_Requirement_. An exact copy of the lines from the start of the material below through the line containing "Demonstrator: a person" is the required answer, and it includes no pictures.
== Given material ==
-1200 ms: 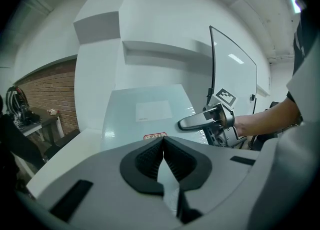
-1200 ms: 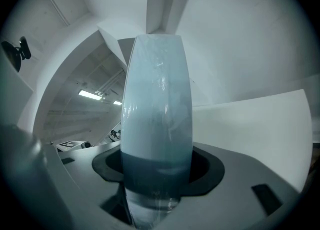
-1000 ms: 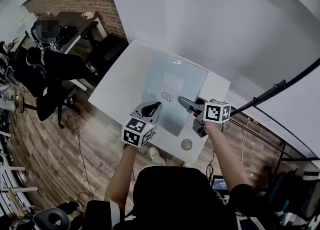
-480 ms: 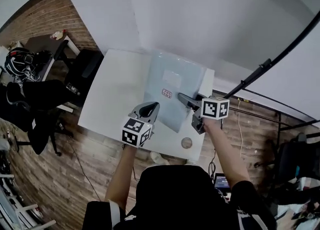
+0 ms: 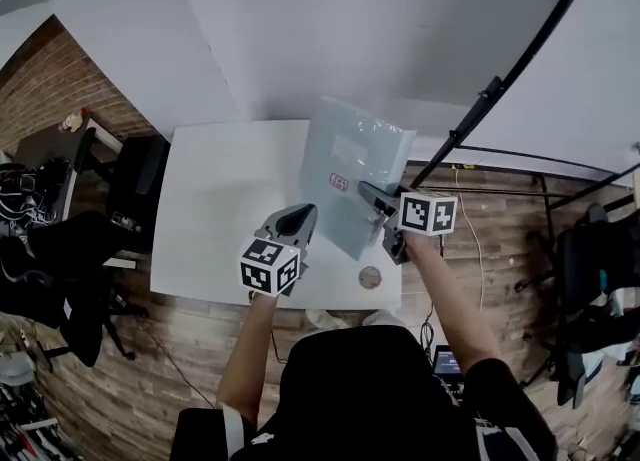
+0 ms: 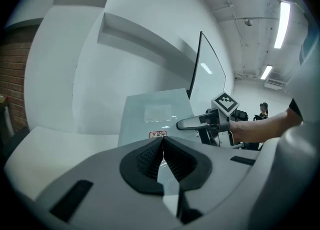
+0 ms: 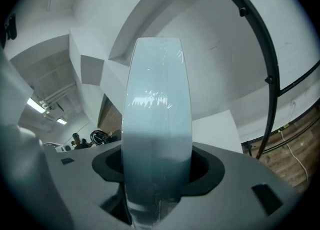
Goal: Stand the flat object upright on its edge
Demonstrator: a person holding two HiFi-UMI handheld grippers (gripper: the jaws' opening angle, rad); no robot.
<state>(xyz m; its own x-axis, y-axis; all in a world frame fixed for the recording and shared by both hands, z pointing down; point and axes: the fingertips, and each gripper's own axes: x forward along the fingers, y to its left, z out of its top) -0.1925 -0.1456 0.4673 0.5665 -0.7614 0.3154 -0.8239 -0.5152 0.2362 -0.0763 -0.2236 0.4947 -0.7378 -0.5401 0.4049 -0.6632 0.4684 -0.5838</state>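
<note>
Pale blue board (image 5: 350,164) lies flat at far right corner of bench (image 5: 220,199), long axis running away from person. Right fingers (image 5: 376,198) spread wide, clamped over board's near right edge. Left fingers (image 5: 297,217) pressed together, empty, just beside near left edge. Right hand likely tips it up.

1. The flat box (image 5: 350,164) sits on the right part of the counter (image 5: 220,199) and reaches the far edge, by the wall (image 5: 300,29).
2. The right claw (image 5: 366,192) grips the box by its right side, towards its near end, with the box's edge between its jaws.
3. The left claw (image 5: 300,215), jaws together, is just left of the box's near end, close to the counter's near edge.
4. A small disc (image 5: 371,277) lies by the counter's near-right corner, in front of the box.
</note>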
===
_Expected answer_.
-1200 ms: 
-1200 ms: 
-1000 ms: 
-480 ms: 
+0 ms: 
+0 ms: 
+0 ms: 
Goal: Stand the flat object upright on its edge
Demonstrator: a person holding two HiFi-UMI handheld grippers (gripper: the jaws' opening angle, rad); no robot.

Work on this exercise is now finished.